#### [Problem to solve]
Quote the data exactly, first line to the line containing "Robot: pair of", with no pictures.
--- Data excerpt Enclosed Below ---
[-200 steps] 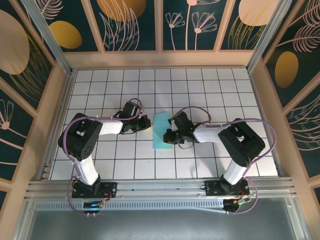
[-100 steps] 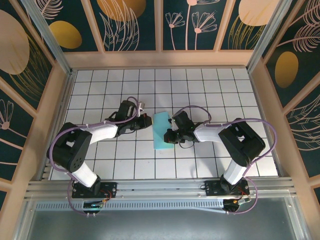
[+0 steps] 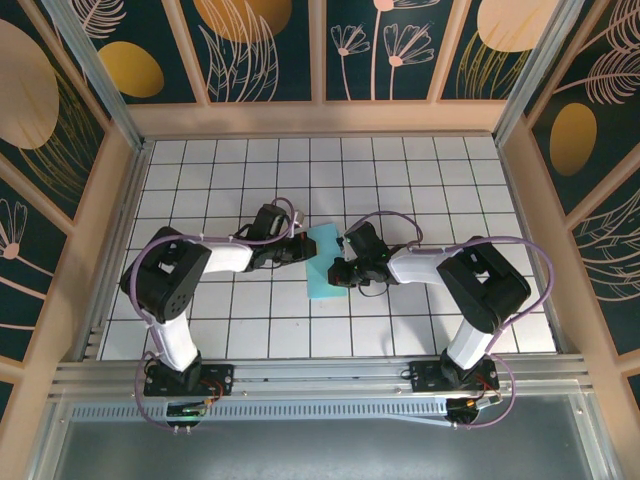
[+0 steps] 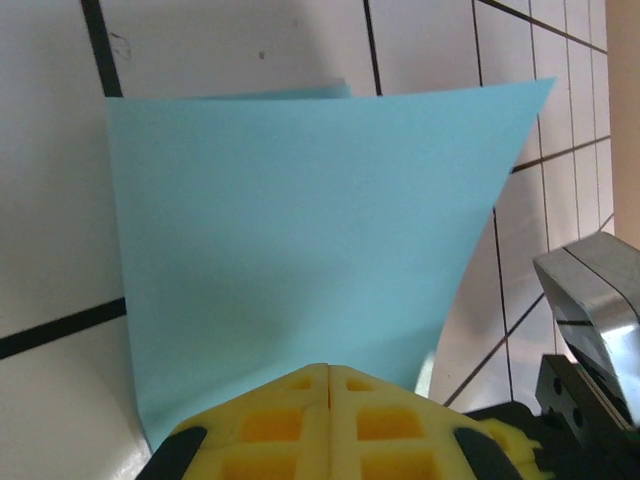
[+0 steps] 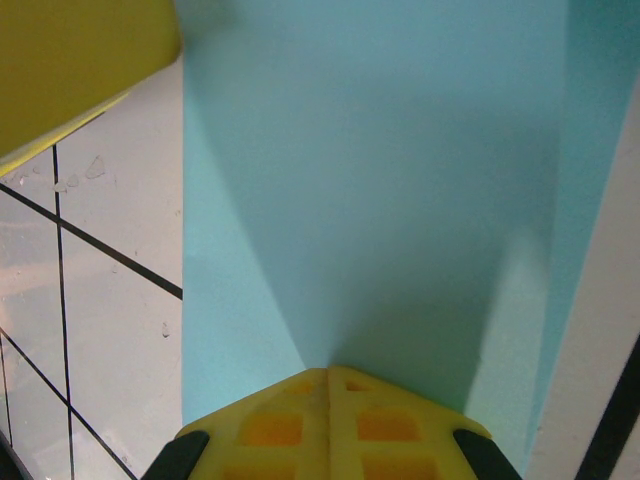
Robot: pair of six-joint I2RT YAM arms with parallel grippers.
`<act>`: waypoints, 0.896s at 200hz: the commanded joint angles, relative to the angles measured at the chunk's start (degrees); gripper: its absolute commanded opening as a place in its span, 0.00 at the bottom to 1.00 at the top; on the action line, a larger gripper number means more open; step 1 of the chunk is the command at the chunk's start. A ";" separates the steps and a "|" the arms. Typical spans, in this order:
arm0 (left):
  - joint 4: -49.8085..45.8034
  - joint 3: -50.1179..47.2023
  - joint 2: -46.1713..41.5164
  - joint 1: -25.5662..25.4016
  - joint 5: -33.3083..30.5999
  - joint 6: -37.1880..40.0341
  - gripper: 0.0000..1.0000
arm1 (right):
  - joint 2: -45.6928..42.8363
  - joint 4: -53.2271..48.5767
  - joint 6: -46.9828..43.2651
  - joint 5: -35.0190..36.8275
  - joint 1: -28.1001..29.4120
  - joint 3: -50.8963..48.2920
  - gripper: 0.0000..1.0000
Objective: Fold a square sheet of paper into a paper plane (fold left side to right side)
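The teal-blue square sheet of paper (image 3: 322,263) lies on the white grid table, folded into a narrow upright rectangle rather than a pointed paper plane. My left gripper (image 3: 300,248) is shut, with its tips at the paper's left edge near the top. In the left wrist view the yellow tips (image 4: 329,368) meet low over the paper (image 4: 300,210) with nothing between them. My right gripper (image 3: 338,272) is also shut and rests on the paper's right part. In the right wrist view its tips (image 5: 327,370) touch the paper (image 5: 380,170).
The white grid table (image 3: 420,180) is walled by wooden panels on three sides. A metal rail (image 3: 320,375) runs along the near edge by the arm bases. A yellow finger of the left gripper (image 5: 70,60) shows close by in the right wrist view.
The left arm's elbow swung out to the left and came back, and its gripper moved slightly right to the paper's left edge. The right gripper and the paper stayed put.
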 commanded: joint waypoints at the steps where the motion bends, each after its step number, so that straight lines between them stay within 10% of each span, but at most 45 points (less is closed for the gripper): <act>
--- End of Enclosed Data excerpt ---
#### [Response for this exercise]
[-200 steps] 
[-100 steps] 
[+0 steps] 
[+0 steps] 
[+0 steps] 
Robot: pair of six-joint I2RT YAM arms with parallel grippers.

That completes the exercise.